To facilitate the adoption of PAT and AMM’s, the FDA has issued a guidance document on PAT and considers PAT to be a system for designing, analyzing and controlling manufacturing through timely measures (i.e. during processing) of critical quality and performance attributes of raw and in-process materials with the goal of ensuring final product quality [7]. The FDA is also championing the principle of Quality by Design (QbD) wherein critical sources of process variation are identified and controlled and where processes are continually monitored and updated to allow for consistent quality over time [8]. AMM and PAT allow processes to be monitored and adjusted before isolation of the final products thus increasing the probability of delivering a quality product. Since PAT applications may more likely be submitted as a post-approval change, the FDA also has provided guidance on submitting PAT, AMM, or applications as comparability protocols [9]. Approved comparability protocols may have the advantages of reduced regulatory risk or a reduced reporting category for implementation.

References

1.    Korcznski, M.S. 2005. The Importance of Emerging rapid Methods technology to Regulators and Industry (Chapter 3). In Encyclopedia of Rapid Microbiological Methods, ed. Miller M., pp273-290. Parenteral Drug Association, Bethesda, MD.

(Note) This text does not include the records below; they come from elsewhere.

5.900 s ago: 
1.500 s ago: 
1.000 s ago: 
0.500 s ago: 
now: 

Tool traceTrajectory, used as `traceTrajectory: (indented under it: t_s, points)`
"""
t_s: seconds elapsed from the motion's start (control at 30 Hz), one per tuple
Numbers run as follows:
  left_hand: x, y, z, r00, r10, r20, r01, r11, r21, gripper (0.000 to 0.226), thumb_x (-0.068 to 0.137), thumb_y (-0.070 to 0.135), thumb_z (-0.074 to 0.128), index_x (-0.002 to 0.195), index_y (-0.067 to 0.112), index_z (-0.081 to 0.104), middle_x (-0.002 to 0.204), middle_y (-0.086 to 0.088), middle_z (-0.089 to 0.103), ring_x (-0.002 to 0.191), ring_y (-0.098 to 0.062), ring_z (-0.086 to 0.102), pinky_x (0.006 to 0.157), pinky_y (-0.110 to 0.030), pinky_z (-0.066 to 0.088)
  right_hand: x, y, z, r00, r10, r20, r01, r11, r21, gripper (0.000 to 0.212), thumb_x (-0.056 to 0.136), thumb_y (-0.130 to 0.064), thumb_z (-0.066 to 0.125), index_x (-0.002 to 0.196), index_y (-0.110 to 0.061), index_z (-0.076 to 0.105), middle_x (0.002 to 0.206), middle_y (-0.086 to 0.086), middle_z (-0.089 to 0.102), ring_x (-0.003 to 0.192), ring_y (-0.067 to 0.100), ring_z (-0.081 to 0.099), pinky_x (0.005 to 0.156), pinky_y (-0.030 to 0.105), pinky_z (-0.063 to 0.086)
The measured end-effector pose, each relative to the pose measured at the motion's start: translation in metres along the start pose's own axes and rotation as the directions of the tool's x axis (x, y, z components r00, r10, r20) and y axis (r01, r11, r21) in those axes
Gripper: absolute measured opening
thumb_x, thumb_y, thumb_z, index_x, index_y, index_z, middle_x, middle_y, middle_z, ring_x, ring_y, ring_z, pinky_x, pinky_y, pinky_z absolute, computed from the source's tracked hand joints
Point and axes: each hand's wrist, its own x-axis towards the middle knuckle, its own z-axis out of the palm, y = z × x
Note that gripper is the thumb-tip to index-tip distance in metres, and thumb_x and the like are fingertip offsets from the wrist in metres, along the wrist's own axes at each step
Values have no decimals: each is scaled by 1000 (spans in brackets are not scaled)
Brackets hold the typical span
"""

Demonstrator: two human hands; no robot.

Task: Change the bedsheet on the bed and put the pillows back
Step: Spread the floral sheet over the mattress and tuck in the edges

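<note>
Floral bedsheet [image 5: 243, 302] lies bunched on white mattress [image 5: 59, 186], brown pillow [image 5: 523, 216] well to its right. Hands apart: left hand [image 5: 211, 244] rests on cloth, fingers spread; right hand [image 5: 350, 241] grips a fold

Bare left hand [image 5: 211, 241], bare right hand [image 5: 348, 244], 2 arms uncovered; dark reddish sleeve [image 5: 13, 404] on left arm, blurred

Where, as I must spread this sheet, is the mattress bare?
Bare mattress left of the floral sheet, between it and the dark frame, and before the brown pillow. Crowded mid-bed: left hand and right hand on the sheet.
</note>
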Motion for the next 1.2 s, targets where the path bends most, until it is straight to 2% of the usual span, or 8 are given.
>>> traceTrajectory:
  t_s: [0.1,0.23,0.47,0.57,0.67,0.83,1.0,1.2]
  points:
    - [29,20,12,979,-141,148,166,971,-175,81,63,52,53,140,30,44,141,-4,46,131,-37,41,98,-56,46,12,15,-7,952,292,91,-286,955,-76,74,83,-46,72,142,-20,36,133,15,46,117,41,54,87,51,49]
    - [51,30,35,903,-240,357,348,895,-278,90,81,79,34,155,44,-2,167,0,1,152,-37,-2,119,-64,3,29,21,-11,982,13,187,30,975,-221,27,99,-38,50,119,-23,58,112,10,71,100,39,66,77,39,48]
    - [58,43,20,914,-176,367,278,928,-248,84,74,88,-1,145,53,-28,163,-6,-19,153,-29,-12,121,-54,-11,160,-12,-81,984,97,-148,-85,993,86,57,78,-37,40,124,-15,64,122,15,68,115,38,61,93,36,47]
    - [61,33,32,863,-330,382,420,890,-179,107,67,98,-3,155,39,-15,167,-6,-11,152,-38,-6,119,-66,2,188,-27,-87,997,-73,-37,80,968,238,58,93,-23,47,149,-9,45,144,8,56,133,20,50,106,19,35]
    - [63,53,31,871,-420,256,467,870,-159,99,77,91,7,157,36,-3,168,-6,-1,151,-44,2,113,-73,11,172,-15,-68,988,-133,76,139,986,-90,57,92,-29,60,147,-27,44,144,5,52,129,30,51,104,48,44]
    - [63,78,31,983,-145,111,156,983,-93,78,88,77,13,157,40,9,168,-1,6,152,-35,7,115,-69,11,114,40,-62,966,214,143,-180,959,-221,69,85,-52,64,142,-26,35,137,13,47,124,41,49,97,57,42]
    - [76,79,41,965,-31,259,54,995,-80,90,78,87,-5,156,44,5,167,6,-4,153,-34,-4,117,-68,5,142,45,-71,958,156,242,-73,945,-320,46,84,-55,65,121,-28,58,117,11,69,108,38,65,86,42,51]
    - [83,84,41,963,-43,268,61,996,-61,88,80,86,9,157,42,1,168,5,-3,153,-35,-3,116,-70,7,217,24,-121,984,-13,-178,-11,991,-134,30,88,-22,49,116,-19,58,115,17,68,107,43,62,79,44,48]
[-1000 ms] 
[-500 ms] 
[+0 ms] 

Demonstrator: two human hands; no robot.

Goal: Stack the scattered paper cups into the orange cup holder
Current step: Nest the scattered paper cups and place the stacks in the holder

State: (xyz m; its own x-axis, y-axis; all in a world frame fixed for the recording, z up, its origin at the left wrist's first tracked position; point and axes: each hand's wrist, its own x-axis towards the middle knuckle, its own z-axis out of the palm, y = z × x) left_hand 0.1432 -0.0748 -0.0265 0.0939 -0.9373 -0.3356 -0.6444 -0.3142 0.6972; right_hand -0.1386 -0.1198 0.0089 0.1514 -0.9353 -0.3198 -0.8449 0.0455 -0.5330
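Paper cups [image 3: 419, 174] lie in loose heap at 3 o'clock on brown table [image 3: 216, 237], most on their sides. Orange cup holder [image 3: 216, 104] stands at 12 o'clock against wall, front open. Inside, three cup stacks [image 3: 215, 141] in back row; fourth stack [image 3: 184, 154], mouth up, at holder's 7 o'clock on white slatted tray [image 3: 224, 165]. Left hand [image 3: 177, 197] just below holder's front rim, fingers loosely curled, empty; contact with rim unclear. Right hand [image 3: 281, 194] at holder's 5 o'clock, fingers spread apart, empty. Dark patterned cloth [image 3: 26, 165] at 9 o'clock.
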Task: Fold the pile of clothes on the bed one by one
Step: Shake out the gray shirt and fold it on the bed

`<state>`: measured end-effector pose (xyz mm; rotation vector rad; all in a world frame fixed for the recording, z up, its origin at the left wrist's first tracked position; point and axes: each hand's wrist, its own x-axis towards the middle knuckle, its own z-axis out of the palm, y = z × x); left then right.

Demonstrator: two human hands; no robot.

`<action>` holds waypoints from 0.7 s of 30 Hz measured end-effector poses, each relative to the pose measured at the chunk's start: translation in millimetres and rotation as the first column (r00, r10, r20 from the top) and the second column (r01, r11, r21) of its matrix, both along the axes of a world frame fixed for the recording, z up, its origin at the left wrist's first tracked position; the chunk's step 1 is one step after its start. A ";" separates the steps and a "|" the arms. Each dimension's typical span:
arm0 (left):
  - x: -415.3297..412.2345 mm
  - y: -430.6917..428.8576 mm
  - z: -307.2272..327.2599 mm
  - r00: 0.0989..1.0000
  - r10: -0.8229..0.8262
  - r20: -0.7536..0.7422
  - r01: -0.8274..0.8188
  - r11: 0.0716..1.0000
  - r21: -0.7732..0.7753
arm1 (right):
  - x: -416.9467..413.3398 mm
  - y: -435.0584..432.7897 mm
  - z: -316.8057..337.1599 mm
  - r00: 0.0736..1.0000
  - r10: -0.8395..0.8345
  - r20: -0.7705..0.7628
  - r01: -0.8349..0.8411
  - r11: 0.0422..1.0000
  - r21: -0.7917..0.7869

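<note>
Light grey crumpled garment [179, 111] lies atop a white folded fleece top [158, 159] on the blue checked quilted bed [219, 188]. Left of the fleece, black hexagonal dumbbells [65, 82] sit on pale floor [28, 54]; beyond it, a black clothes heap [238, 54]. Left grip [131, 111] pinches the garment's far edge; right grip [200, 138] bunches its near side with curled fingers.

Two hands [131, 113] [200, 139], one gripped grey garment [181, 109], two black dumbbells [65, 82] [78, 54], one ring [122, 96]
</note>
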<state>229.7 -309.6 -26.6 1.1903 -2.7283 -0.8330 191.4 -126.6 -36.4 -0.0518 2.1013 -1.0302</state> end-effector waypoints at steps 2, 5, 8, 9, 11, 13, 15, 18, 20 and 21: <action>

2.    Fung D.Y.C. 2002. Rapid Methods and Automation in Microbiology. Comprehensive Rev. in Food Science and Food Safety 1:3-22.
3.    May, M. 2004. Building a better biosensor. The Scientist. 100:36-38.
4.    Sutton S.V.W. “Opportunities for the Pharmaceutical Industry (Chapter 6)” in Encyclopedia of Rapid Microbiological Methods, ed. Miller M., Parenteral Drug Association, Bethesda, MD, pp273-290, 2005.
5.    U.S. Pharmacopoeia <1223> Validation of Alternative Microbiological Methods. 2005. In Pharmacopoeial Forum, 31:1475-1486.
6.    European Pharmacopoeia , 5.1.6 Alternative Methods for Control of Microbiological Quality. In PharmEuropa, Suppl. 5.5, 4131-4142.
7.    Guidance for Industry PAT—A Framework for Innovative Pharmaceutical Development, Manufacturing, and Quality Assurance. U.S. Department of Health and Human Services, Food and Drug Administration, Center for Drug Evaluation and Research (CDER), Center for Veterinary Medicine (CVM), Office of Regulatory Affairs (ORA), Pharmaceutical CGMPs, September 2004.
8.    Nasr, M. M. 2006. Risk-Based CMC Review and Quality Assessment: What is Quality by Design (QbD)? 2006 FDA / Industry Conference. School of Pharmacy – Temple University, March 29, 2006.
9.    FDA Guidance for Industry, Comparability Protocols—Chemistry, Manufacturing, and Controls Information, issued February 2003.